There’ve been a few different big health care stories and investigations in the news over the past few weeks that we haven’t really covered here. All three involve government investigations into areas of interest to potential health care whistleblowers. So we thought we’d briefly describe all three of them before the weekend hits.
Patient Assistance Programs
Four pharmaceutical companies have now received subpoenas concerning their relationships with charities that provide assistance with affording drug co-pays, according to news reports just before Memorial Day. Drug companies have donated large sums of money to patient assistance programs to help patients afford drugs. In order to provide assistance to Medicare patients, the charity must be independent from the drug company or it could be considered an illegal kickback in violation of the law. In other words, the drug company’s donation to the charity cannot result in the support of the donor’s drug over another company’s drug that treats the same disease.
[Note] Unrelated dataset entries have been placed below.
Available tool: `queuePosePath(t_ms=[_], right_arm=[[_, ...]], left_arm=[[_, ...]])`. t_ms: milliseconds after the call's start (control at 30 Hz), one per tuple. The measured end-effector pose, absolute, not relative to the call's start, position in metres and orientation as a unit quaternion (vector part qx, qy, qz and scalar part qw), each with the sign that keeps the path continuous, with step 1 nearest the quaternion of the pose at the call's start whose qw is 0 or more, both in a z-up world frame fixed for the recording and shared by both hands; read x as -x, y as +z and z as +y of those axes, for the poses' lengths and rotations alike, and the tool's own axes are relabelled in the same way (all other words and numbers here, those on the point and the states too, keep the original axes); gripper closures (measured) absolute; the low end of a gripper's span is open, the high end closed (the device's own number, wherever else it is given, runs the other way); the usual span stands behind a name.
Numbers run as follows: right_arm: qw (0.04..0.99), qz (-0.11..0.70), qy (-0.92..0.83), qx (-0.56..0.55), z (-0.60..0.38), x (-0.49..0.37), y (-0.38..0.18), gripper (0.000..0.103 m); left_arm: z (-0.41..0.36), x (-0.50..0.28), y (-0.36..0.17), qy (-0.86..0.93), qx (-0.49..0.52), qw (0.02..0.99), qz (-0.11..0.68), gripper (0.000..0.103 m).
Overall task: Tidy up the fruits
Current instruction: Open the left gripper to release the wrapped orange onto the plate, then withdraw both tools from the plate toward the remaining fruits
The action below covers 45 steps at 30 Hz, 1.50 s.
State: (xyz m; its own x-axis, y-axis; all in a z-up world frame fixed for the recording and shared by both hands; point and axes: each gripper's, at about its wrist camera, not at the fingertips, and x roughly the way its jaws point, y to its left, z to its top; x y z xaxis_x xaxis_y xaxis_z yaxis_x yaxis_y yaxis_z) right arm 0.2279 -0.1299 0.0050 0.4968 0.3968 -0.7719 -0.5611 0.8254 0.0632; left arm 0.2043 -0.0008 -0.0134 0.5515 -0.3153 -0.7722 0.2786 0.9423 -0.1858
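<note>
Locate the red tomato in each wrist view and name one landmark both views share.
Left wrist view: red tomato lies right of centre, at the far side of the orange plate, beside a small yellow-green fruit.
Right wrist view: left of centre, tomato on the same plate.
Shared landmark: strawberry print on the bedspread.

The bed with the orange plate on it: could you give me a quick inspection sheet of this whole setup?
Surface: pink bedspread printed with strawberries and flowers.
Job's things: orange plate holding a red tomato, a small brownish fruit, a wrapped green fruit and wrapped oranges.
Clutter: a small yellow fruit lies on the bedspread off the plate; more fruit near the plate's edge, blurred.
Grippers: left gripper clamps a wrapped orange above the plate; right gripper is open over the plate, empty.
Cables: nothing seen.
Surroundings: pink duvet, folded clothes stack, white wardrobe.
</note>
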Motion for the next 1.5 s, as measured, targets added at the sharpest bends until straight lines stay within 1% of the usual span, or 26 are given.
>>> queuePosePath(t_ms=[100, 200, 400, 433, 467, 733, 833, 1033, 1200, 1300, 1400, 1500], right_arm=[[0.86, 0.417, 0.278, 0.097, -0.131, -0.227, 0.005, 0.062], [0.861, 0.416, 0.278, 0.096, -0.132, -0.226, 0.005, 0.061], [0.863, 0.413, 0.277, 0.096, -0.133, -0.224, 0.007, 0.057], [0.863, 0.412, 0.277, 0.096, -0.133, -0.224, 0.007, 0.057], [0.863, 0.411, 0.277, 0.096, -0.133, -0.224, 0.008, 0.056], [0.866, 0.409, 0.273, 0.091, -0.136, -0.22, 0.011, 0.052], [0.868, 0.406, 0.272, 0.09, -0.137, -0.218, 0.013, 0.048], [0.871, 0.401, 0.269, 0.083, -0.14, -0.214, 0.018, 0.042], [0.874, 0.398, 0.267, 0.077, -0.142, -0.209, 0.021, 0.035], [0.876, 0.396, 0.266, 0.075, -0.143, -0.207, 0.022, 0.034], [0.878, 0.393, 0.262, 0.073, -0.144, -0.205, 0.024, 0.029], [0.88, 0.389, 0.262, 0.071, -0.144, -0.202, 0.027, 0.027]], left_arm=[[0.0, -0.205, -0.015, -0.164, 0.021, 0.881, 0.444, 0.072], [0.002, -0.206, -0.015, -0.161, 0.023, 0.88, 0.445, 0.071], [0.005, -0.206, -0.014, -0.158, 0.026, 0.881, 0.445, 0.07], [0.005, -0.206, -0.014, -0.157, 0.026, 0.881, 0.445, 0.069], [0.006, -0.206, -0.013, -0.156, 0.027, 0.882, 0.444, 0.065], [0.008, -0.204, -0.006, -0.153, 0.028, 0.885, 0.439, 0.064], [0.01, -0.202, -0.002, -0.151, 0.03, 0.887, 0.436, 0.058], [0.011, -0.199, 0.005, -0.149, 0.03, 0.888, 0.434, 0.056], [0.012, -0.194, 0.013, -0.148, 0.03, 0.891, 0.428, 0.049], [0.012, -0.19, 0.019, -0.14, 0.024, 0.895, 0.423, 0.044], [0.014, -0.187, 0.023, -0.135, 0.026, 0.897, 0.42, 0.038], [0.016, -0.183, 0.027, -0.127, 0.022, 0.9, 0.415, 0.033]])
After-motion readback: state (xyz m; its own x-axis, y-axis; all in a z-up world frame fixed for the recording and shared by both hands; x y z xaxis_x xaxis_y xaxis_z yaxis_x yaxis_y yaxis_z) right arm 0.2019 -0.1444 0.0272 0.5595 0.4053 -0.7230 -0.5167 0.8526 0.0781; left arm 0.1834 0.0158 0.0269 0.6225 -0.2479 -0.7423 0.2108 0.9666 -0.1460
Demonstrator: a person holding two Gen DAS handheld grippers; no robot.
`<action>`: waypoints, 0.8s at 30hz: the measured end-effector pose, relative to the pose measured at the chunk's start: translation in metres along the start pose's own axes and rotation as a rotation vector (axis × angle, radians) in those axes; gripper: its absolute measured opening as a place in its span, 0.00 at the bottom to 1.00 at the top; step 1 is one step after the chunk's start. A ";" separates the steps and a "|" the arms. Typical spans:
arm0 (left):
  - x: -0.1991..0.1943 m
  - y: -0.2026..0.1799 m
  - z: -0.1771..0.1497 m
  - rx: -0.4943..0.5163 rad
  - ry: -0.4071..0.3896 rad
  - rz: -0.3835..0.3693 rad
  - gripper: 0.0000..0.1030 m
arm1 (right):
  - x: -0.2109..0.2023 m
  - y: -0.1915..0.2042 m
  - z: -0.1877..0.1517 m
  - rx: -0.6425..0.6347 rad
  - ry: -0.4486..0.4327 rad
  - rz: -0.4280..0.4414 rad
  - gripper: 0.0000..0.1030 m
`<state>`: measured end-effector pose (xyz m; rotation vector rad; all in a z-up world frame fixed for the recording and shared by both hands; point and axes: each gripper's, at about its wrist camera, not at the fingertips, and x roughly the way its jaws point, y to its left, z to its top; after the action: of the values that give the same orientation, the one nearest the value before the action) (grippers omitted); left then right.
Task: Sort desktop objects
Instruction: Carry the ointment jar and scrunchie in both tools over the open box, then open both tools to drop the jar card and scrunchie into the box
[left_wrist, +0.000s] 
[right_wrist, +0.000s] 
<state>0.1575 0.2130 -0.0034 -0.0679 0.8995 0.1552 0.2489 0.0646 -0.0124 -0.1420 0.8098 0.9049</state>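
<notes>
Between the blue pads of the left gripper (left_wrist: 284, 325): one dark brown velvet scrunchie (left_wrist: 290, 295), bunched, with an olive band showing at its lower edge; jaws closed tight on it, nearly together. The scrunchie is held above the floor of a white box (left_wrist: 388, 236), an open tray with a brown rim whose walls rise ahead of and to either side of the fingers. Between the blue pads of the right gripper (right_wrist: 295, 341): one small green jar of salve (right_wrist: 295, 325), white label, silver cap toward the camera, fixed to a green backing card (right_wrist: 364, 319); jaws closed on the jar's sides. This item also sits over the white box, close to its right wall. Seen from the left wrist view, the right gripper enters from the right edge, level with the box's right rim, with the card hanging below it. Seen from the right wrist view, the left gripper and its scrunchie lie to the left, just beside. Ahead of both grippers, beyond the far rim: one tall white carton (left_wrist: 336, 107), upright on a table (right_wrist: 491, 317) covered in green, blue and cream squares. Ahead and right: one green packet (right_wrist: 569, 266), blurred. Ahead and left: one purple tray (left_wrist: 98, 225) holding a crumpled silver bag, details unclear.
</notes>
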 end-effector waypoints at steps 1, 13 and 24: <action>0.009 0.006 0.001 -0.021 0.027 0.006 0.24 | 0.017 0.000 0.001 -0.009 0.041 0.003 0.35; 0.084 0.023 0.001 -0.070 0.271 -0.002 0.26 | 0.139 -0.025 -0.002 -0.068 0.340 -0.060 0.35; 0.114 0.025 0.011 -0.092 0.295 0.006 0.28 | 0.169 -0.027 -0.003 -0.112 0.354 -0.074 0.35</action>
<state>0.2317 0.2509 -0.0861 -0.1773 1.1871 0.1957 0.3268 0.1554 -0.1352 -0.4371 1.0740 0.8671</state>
Among the drugs and companies which have received subpoenas is Gilead’s blockbuster drug for hepatitis C Sovaldi. In the 18 months after FDA approval of Sovaldi, Medicare reportedly spent nearly $8.2 billion on Sovaldi and Harvoni, before any rebates. If there is a False Claims Act case over improprieties involving this drug, it could be a blockbuster.
Vermont signed a bill into law last week that requires pharmaceutical companies to justify price hikes. It is the first drug transparency legislation to pass in the nation. It follows a Congressional hearing in April with the heads of two drug companies concerning their price increases.
Several other states, including Pennsylvania, are considering similar legislation. The proposed PA law, House Bill No. 1042 in the 2015 Session, would amend The Insurance Company Law of 1921 to require drug companies to file information related to their drug’s costs for production, R&D, clinical trials, marketing, and other specified items.
It is not inconceivable based on public ire and the direction of the early proposed legislation that future changes to the law could make lawsuits for improper price changes a viable theory under the False Claims Act. After all, if the drug company hasn’t properly priced its products, the federal government insurance programs will likely be one of the largest victims of the mispricing.
Genentech and OSI Pay $67 Million Over Cancer Drug Claims
Genentech settled a False Claims Act lawsuit concerning its non-small cell lung cancer drug Tarceva for $67 million earlier this week. The case is notable for holding the drug companies responsible for misrepresentations made to doctors.
According to the allegations, Genentech sales representatives made misleading statements to physicians about the effectiveness of the drug for treating patients who had smoked or did not have a particular gene mutation. In those patients, Tarceva was not effective. According to the allegations, Tarceva nevertheless encouraged doctors to use the drug on all patients with non-small cell lung cancer patients rather that just the patients who could be effectively treated by it.
Although the settlement agreement does not discuss the legal theory under the False Claims Act for holding the defendants responsible for this conduct, the whistleblower’s complaint set forth Medicare’s “reasonable and necessary” clause as one potential justification for holding them liable for government spending.
Medicare will not pay for items and services which “are not reasonable and necessary for the diagnosis or treatment of illness or injury …“. 42 U.S.C. § 1395y(a)(1)(A). In this case, the alleged misrepresentations led to Medicare payments for the treatment of patients where the drug was not proven effective.